Copy each line of the records below that has "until" in it.

·····

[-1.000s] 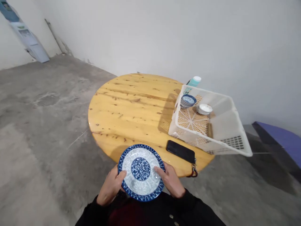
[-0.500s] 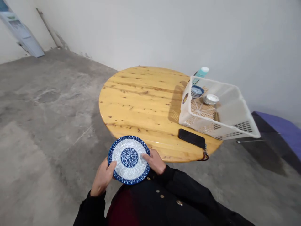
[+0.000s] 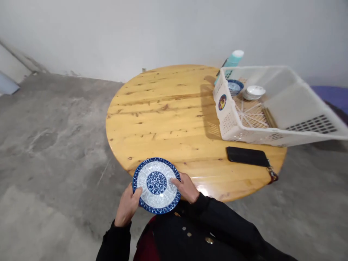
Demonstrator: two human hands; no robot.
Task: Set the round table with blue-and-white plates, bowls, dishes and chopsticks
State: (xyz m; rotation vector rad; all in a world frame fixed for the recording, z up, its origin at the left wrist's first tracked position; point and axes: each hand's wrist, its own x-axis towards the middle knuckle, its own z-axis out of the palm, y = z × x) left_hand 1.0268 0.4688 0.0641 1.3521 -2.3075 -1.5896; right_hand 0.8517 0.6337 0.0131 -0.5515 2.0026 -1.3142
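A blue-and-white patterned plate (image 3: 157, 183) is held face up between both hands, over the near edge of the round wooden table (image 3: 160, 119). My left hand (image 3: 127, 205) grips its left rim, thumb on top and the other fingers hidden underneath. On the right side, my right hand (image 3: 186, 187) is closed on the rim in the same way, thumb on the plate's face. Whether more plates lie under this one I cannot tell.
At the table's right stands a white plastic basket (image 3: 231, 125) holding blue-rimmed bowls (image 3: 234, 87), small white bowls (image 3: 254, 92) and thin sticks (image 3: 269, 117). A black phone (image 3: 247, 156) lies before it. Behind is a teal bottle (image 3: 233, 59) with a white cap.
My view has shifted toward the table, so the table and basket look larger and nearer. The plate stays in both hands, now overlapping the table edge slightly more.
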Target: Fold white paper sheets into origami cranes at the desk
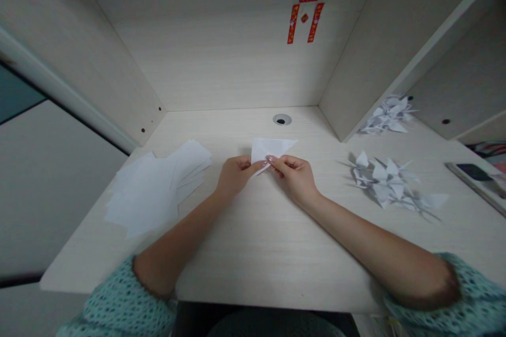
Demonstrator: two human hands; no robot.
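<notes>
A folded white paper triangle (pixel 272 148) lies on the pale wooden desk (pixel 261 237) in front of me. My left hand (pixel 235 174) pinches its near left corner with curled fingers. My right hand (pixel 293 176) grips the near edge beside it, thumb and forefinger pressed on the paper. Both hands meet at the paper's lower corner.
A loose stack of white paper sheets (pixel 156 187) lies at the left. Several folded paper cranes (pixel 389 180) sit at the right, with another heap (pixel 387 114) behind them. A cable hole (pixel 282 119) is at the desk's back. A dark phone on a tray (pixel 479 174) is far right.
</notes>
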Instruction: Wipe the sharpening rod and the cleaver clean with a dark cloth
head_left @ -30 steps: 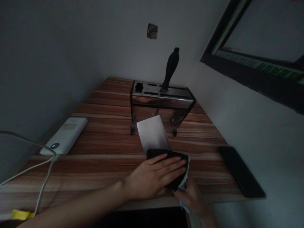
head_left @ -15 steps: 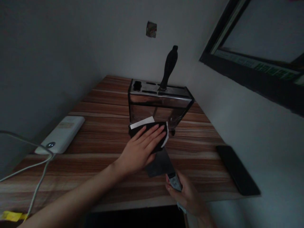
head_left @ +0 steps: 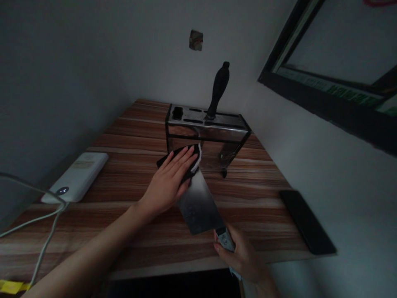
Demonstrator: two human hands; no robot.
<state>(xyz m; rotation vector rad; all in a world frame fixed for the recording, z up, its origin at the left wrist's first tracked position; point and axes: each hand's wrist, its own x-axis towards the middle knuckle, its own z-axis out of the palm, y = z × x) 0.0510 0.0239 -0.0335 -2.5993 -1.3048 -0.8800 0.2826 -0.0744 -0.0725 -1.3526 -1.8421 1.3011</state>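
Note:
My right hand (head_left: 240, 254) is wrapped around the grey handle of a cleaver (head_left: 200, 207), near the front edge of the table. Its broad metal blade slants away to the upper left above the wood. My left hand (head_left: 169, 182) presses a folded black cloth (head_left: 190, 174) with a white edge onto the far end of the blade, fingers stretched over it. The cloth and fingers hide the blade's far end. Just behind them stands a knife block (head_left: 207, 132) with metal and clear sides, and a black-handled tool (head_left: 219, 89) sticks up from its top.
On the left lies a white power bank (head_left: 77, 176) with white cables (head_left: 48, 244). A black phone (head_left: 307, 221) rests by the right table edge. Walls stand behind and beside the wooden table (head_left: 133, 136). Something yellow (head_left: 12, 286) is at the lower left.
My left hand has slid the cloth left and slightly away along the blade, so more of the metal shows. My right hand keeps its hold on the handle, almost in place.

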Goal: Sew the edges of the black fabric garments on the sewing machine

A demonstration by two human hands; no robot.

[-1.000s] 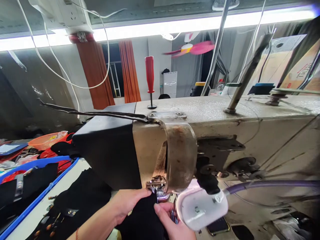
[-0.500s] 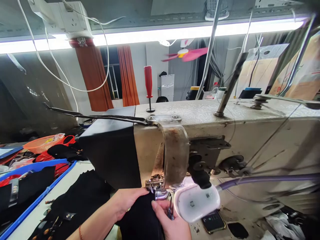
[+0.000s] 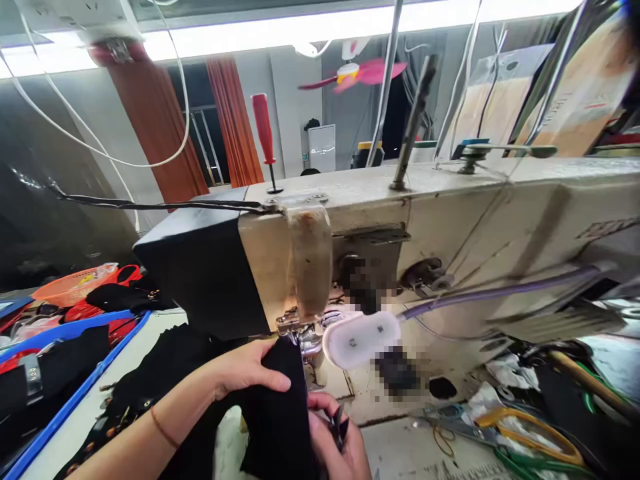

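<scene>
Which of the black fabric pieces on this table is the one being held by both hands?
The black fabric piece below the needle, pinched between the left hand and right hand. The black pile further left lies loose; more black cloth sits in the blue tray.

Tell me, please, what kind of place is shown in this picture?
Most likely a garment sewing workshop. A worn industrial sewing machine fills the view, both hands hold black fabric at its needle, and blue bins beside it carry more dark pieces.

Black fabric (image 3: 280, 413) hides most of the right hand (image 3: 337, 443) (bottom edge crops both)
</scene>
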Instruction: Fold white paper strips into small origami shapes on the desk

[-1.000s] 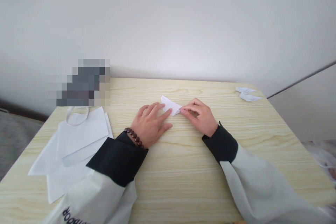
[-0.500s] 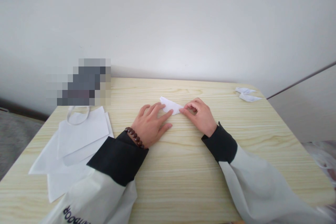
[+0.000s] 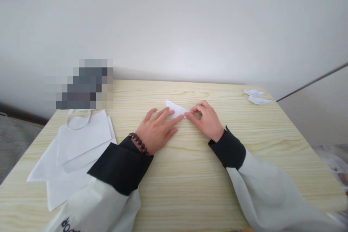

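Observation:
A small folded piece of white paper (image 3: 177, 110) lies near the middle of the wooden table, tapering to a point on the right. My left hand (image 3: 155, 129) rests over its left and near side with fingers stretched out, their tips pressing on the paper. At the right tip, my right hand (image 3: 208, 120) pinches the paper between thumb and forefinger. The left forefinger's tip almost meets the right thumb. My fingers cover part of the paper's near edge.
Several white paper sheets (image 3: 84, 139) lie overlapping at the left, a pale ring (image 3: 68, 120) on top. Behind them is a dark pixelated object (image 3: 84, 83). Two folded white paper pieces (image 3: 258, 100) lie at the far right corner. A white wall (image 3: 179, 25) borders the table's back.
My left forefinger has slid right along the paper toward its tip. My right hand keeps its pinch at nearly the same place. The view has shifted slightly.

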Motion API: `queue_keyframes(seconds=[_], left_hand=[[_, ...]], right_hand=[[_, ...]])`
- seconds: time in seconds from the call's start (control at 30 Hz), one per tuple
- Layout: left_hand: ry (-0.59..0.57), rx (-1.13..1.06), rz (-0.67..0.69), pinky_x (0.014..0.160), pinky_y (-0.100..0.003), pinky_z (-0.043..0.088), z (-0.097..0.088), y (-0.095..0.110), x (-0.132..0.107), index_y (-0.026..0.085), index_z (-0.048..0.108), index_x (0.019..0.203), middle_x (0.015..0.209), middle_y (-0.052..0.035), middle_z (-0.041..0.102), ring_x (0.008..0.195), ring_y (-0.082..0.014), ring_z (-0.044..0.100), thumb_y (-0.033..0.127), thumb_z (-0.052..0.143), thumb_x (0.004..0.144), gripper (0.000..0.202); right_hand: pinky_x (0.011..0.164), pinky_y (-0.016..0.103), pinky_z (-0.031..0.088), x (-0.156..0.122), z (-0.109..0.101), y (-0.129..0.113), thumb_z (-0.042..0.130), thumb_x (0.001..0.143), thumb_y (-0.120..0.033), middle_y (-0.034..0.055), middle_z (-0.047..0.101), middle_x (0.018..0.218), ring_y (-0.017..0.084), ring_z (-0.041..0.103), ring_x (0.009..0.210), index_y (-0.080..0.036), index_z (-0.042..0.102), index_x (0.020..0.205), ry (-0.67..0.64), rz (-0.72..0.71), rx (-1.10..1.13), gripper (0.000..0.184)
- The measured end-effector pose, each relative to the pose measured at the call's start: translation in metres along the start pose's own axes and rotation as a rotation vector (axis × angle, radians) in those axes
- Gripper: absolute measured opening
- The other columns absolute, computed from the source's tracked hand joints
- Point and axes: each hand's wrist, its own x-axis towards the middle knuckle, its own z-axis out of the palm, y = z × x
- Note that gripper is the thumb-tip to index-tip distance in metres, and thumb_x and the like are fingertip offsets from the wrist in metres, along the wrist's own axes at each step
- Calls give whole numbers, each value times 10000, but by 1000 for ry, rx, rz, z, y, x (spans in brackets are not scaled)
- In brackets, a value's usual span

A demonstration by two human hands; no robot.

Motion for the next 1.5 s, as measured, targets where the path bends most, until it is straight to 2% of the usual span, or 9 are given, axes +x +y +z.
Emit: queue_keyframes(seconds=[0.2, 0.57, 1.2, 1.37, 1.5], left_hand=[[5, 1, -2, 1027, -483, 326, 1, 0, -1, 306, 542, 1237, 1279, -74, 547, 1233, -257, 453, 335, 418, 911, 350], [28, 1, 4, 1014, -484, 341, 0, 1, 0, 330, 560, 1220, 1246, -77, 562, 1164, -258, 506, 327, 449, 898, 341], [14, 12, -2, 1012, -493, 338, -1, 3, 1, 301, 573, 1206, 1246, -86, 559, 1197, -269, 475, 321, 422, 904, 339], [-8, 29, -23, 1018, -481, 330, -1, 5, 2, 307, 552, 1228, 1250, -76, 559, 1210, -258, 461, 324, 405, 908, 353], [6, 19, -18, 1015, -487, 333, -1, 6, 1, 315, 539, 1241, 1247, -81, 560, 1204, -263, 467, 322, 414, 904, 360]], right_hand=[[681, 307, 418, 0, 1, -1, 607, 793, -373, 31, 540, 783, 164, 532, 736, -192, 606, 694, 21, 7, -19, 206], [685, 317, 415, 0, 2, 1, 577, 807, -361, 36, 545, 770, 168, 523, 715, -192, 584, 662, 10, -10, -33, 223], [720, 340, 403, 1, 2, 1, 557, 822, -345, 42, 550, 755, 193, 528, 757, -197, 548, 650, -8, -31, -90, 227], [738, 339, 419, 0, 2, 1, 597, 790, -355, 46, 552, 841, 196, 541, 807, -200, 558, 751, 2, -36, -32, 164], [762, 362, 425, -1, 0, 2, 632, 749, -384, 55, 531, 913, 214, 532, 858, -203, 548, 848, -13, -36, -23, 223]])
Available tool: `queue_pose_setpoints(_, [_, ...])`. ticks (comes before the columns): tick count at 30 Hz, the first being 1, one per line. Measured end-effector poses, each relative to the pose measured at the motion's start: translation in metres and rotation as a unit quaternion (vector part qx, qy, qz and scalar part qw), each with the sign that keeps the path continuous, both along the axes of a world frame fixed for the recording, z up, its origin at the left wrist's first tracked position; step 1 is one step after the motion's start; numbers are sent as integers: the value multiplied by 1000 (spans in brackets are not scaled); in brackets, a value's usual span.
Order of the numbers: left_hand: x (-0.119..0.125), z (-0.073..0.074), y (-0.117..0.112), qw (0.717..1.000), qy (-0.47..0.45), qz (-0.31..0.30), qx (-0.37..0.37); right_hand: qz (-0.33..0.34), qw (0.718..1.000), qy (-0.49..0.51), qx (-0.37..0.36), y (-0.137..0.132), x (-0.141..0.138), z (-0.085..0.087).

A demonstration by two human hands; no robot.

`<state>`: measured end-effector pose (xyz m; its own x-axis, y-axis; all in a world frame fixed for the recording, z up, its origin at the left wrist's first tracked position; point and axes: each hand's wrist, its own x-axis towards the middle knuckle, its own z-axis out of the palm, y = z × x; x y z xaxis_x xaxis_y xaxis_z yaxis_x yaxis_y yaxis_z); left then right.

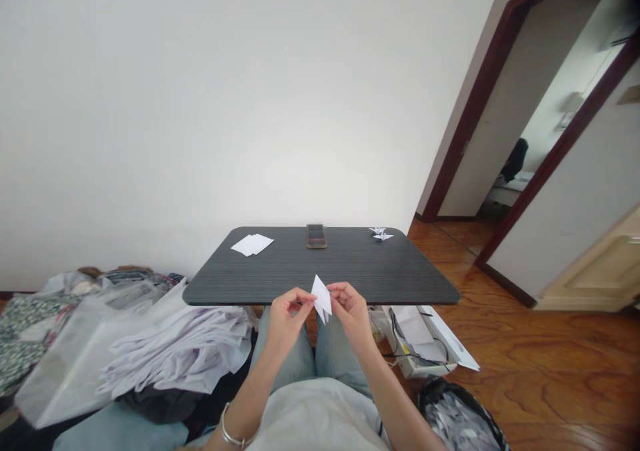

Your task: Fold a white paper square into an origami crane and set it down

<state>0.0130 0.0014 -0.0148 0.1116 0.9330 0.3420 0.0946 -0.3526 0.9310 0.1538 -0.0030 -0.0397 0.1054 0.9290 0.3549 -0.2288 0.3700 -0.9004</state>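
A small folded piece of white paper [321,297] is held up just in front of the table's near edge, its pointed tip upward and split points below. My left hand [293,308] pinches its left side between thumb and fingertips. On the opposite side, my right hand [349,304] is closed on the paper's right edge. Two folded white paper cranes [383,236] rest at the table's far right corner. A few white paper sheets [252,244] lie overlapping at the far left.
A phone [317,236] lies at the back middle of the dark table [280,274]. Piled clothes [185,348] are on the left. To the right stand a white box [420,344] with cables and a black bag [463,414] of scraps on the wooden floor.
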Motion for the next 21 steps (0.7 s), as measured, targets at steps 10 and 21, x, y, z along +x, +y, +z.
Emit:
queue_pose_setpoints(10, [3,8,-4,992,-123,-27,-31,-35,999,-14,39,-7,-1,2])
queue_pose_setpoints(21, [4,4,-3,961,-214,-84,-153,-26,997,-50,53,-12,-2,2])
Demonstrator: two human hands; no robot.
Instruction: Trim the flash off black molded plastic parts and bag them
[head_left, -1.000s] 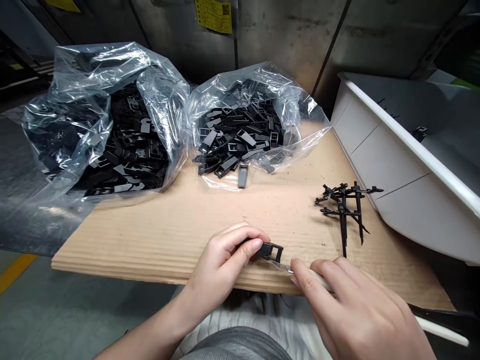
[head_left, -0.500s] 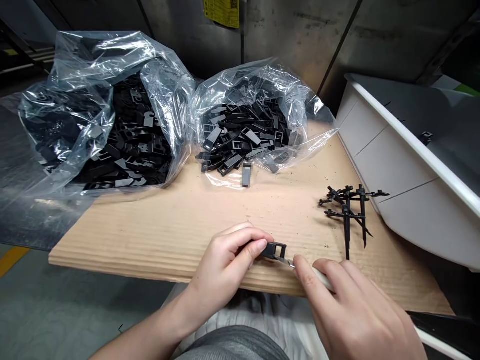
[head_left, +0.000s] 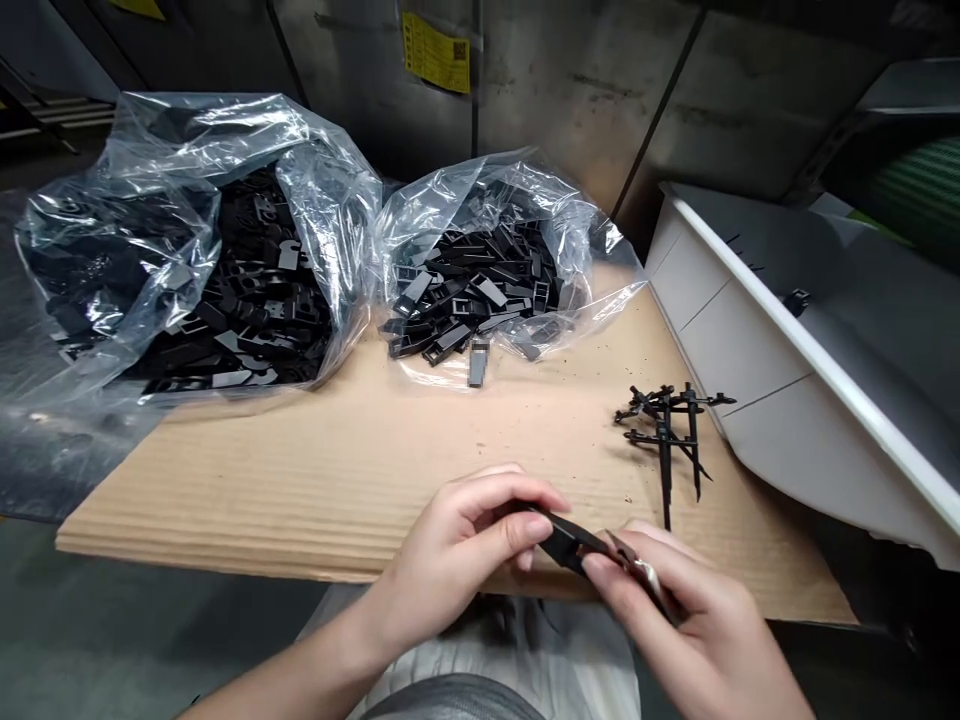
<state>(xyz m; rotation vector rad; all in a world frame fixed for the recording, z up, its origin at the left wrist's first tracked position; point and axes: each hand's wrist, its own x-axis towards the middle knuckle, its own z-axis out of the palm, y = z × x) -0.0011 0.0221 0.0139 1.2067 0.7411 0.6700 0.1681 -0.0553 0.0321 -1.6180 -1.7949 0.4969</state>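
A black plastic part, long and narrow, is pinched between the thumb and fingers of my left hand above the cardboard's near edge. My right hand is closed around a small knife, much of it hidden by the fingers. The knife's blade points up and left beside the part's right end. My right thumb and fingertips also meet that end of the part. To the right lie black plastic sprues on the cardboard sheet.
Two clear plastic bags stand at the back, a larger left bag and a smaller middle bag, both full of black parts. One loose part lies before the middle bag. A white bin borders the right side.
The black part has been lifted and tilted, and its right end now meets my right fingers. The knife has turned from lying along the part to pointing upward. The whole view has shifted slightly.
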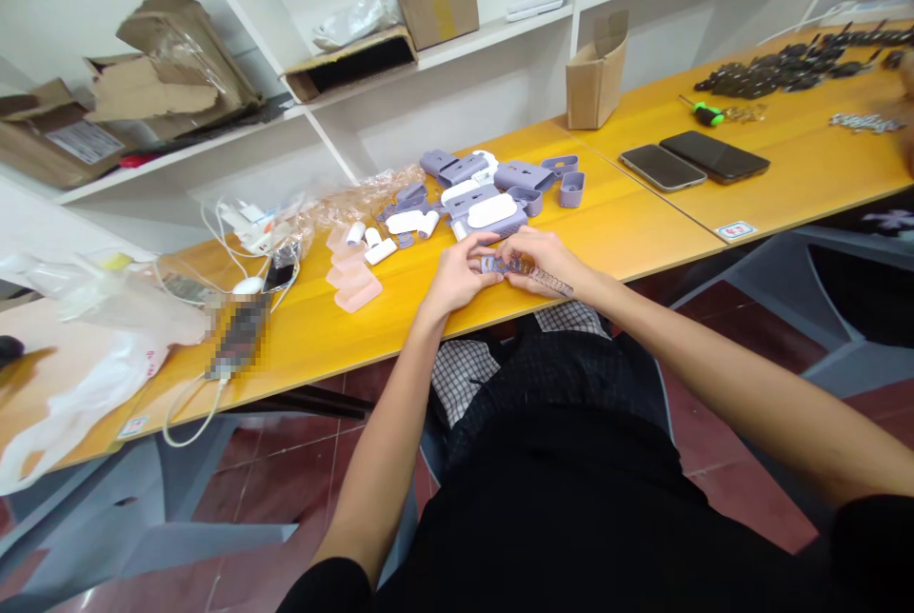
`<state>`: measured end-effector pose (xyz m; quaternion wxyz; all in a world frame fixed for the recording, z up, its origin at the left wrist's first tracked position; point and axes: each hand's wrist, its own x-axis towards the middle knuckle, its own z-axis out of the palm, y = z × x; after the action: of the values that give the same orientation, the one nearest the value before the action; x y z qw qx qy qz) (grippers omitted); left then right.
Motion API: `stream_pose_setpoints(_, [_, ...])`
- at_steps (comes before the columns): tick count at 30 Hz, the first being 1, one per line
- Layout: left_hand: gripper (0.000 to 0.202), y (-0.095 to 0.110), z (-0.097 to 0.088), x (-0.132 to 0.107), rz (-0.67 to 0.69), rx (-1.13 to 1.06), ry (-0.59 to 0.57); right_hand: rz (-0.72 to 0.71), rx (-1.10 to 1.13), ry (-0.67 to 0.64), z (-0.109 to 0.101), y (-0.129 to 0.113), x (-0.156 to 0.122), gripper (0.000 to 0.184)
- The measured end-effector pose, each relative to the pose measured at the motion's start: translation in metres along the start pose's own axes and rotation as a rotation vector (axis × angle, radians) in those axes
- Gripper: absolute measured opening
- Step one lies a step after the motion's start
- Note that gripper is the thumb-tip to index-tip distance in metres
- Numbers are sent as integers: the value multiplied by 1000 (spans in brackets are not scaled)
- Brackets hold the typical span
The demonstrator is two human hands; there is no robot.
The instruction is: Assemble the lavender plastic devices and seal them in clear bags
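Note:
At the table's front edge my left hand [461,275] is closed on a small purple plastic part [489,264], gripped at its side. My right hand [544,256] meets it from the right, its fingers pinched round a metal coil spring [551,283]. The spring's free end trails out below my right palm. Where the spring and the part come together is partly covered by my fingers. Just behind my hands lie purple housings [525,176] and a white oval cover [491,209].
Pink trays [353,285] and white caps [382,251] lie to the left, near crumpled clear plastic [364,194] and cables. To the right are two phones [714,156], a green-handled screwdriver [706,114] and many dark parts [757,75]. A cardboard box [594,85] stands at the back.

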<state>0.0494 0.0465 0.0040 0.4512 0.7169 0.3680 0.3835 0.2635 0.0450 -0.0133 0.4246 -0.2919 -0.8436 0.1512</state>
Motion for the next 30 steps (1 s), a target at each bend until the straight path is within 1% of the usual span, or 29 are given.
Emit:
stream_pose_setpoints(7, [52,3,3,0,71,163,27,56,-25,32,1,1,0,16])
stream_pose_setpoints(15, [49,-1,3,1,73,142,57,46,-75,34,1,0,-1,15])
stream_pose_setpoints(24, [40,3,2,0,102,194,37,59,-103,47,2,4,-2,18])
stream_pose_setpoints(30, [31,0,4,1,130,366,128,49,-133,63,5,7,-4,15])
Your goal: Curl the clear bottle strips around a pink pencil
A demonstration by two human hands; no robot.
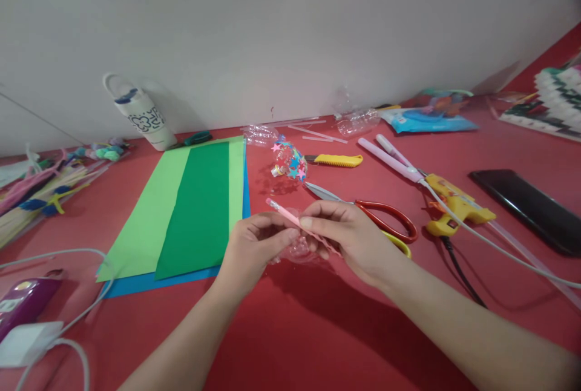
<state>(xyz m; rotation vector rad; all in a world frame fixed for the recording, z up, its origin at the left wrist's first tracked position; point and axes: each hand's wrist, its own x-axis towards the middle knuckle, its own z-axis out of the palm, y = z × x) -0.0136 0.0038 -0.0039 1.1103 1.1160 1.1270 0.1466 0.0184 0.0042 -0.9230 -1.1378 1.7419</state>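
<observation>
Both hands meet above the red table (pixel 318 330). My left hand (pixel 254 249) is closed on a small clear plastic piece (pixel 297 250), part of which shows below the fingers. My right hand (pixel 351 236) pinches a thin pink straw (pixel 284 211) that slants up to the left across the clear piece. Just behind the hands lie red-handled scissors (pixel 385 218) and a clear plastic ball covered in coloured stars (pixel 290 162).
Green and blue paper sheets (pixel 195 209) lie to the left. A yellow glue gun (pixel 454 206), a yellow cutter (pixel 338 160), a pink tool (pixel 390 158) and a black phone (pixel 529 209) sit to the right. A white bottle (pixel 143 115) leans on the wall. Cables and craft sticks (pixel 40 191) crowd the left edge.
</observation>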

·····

* [SOLUTION TO THIS EXERCISE]:
Motion for the next 1.5 s, as measured, targets where the path bends most, until it is straight to 2% of the usual span, or 9 are given, axes +x +y +z.
Motion for the next 30 steps (1 s), a target at each bend until the straight path is within 1% of the usual span, or 29 are given.

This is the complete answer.